__WHAT YOU ARE ASKED TO DO__.
Using the listing below, set down exactly the lines starting at the line that contains "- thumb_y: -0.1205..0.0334" and ending at the line that contains "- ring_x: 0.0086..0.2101", both included, and no others.

__GIVEN RECORDS__.
^^^^^^^^^^^^^^^^

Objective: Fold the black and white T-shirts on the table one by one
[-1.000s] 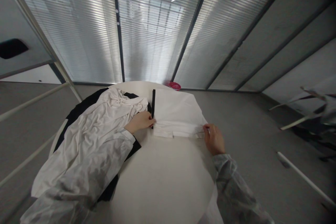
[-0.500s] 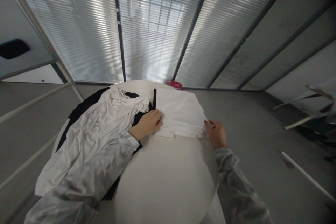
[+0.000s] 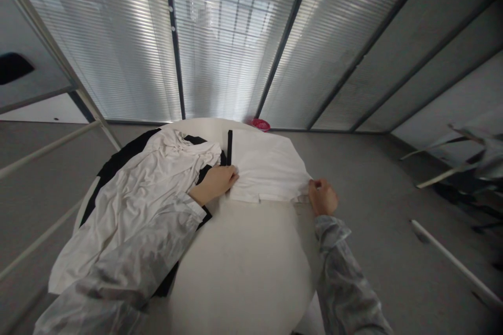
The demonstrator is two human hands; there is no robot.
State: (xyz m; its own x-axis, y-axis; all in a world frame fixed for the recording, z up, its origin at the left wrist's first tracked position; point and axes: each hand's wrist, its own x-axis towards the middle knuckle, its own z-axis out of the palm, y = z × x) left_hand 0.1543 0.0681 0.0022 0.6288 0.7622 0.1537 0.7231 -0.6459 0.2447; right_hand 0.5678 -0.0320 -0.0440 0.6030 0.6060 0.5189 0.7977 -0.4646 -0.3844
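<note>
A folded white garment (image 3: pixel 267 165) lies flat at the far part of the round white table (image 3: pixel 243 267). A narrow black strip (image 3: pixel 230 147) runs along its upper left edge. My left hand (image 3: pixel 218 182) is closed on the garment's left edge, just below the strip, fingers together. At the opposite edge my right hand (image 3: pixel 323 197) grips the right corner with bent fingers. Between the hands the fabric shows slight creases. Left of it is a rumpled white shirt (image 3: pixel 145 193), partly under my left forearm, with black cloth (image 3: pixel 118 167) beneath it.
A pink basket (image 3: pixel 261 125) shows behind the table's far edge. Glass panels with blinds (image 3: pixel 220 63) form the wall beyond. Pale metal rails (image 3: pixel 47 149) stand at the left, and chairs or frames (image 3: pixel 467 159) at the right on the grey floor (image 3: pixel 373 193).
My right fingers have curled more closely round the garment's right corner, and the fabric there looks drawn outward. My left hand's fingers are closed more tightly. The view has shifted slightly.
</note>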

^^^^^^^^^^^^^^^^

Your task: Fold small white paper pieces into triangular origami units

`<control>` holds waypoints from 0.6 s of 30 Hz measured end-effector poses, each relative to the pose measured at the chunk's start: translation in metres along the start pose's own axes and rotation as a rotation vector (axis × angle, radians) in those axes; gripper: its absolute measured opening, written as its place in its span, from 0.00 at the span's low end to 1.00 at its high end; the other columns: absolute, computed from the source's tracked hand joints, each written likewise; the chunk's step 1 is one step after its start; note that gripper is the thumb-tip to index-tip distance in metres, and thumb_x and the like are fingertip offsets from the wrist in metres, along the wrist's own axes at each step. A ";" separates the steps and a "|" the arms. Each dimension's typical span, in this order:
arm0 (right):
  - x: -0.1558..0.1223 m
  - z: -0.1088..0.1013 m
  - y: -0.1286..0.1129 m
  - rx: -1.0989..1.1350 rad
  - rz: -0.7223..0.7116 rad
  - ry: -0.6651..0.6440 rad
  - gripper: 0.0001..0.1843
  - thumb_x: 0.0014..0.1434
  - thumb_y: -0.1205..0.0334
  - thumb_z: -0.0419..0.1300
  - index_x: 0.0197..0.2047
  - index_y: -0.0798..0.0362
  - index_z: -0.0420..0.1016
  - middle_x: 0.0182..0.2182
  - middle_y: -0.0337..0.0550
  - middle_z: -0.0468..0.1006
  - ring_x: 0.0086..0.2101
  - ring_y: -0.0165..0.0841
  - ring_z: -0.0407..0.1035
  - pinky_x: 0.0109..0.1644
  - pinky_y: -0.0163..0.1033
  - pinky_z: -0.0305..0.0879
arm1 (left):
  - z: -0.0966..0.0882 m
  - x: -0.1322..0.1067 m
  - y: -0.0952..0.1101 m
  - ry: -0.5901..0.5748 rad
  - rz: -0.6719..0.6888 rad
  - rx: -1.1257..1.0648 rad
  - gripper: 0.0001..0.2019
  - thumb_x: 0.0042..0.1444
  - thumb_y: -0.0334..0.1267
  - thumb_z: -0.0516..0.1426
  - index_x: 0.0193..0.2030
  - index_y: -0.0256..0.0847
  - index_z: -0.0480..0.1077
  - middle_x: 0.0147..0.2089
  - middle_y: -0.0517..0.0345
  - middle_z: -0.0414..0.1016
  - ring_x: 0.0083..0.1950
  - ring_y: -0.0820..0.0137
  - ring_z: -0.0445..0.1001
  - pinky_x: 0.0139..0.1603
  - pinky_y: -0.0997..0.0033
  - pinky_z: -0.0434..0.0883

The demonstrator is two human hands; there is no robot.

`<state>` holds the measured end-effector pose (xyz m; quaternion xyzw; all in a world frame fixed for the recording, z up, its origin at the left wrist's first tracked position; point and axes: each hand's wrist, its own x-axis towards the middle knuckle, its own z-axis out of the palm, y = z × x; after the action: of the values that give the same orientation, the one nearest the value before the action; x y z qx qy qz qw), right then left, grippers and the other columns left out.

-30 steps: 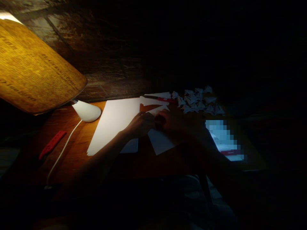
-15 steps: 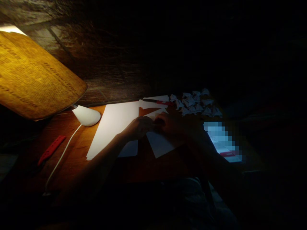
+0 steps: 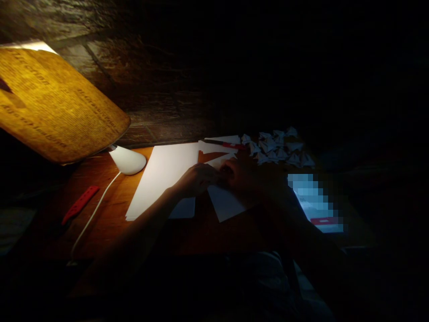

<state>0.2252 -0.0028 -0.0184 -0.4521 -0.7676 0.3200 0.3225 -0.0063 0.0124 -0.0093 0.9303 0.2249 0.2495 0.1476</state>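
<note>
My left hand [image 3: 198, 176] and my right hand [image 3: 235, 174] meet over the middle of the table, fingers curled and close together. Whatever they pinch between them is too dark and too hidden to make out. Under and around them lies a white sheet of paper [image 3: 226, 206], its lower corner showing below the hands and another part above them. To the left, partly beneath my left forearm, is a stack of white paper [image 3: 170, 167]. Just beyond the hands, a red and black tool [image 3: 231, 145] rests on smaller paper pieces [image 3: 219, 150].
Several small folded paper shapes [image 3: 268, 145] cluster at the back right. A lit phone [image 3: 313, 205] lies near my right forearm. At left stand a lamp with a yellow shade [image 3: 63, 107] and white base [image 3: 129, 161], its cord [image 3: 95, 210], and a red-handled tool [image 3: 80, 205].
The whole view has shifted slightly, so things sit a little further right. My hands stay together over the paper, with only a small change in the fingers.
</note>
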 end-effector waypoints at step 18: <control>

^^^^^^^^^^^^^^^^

__RESULT__.
  - thumb_y: -0.1205..0.0334
  - thumb_z: -0.0419..0.1300
  - index_x: 0.0197..0.2047
  - index_y: -0.0798..0.0362
  - index_z: -0.0420..0.1016
  - middle_x: 0.0182..0.2182
  - middle_y: -0.0337..0.0550
  - middle_z: -0.0468..0.1006
  - ring_x: 0.0086..0.2101

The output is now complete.